▶ **Activity**: Using the entries that follow, transcribe only the lines from the line with "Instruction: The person" to the line with "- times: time", both included, exactly as they stand and without pictures.

[Stored entries]
Start of Block

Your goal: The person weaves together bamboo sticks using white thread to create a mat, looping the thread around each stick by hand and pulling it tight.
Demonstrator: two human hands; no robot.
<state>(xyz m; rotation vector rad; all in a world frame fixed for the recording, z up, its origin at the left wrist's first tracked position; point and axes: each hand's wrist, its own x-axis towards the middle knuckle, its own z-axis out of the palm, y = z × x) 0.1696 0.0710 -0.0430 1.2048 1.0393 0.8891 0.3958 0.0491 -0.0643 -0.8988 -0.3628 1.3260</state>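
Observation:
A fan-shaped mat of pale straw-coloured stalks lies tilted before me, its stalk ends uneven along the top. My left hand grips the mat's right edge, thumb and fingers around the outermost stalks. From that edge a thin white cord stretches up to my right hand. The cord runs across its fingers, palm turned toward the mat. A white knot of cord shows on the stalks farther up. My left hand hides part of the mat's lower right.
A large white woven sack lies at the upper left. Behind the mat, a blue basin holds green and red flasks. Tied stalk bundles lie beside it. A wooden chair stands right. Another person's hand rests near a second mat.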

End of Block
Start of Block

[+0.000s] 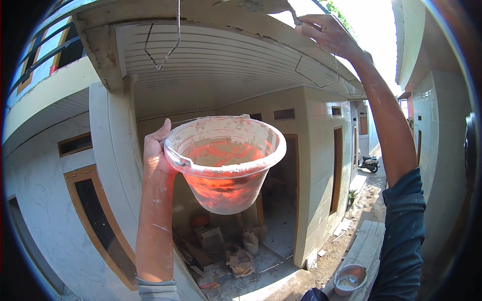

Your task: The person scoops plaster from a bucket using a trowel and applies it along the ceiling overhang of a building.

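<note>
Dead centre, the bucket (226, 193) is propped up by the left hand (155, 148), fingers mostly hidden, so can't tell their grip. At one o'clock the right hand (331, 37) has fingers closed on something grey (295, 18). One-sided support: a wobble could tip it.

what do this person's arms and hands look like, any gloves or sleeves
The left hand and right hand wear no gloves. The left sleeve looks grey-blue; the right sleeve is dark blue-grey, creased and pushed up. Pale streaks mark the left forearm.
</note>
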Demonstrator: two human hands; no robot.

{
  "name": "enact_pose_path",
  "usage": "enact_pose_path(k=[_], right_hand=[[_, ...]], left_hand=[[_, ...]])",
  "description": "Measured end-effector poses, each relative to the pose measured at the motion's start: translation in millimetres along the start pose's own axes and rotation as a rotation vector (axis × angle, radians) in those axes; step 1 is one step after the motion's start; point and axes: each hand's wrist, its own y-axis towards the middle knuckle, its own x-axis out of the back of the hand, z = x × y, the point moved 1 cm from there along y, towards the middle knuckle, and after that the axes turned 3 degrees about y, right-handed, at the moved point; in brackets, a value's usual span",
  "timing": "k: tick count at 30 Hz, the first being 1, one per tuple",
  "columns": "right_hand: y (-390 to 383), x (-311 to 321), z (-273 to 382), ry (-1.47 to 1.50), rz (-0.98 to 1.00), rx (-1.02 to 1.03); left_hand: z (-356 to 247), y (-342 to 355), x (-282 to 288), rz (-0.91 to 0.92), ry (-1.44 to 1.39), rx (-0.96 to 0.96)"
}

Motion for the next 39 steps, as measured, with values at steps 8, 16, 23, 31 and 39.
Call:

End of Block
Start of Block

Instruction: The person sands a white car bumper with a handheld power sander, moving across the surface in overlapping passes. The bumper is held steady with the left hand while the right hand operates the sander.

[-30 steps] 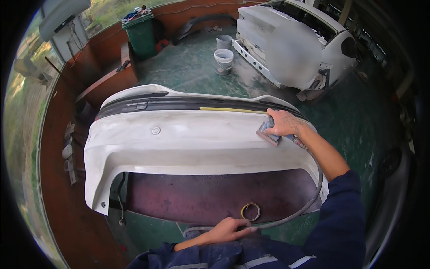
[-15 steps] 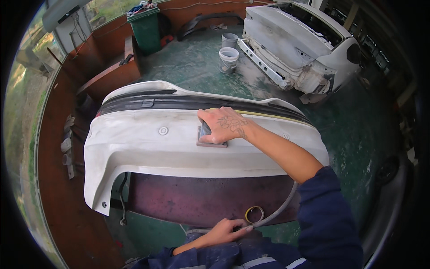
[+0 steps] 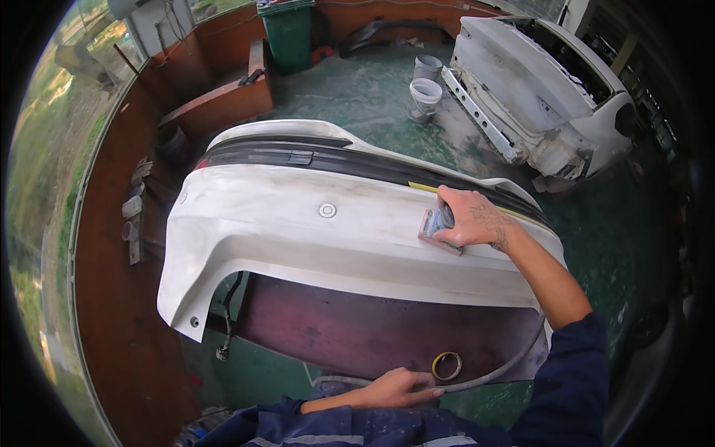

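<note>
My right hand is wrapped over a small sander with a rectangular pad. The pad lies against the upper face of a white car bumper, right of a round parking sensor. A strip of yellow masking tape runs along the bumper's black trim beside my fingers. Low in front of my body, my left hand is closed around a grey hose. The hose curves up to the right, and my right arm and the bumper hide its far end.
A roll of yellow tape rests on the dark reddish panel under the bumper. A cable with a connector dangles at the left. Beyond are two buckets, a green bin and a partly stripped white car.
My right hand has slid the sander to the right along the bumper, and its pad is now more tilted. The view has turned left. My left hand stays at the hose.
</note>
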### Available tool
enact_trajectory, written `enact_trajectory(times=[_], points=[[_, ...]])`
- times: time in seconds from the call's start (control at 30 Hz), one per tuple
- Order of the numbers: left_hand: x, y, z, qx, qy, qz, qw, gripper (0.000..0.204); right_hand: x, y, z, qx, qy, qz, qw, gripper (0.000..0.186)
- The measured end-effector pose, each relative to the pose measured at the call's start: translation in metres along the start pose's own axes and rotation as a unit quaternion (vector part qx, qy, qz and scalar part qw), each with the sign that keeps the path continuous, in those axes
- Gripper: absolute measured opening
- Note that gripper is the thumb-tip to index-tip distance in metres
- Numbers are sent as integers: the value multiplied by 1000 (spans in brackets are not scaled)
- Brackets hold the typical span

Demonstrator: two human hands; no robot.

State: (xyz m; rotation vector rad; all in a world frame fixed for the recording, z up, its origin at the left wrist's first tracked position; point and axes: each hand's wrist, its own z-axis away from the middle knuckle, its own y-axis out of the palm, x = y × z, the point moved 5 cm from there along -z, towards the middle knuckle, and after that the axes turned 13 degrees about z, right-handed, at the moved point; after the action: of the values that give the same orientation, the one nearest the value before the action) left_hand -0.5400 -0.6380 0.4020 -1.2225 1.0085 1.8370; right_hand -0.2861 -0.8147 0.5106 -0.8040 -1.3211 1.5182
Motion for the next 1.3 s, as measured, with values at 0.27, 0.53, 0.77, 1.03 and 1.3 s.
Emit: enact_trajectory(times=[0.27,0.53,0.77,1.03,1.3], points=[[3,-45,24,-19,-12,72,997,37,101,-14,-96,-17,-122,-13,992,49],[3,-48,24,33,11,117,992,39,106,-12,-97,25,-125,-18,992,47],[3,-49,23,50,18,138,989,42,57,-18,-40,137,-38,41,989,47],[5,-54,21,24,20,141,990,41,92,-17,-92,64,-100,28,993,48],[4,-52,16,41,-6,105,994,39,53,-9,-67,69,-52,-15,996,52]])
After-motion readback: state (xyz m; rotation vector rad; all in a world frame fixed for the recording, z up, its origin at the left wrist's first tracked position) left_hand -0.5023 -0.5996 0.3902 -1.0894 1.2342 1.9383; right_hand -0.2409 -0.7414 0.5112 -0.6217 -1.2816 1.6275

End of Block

▶ **Solution to this problem**:
Instruction: The person sands a white car bumper with a handheld power sander, moving across the surface in overlapping passes. The bumper is held steady with the left hand while the right hand operates the sander.

[-30 steps] 
[-15 steps] 
[+0 steps] 

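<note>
My right hand is wrapped over a small sander with a rectangular pad. The pad lies against the upper face of a white car bumper, right of a round parking sensor. A strip of yellow masking tape runs along the bumper's black trim beside my fingers. Low in front of my body, my left hand is closed around a grey hose. The hose curves up to the right, and my right arm and the bumper hide its far end.
A roll of yellow tape rests on the dark reddish panel under the bumper. A cable with a connector dangles at the left. Beyond are two buckets, a green bin and a partly stripped white car.
My right hand has slid the sander to the right along the bumper, and its pad is now more tilted. The view has turned left. My left hand stays at the hose.
</note>
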### Available tool
enact_trajectory, written `enact_trajectory(times=[_], points=[[_, ...]])`
- times: time in seconds from the call's start (control at 30 Hz), one per tuple

No further response is needed.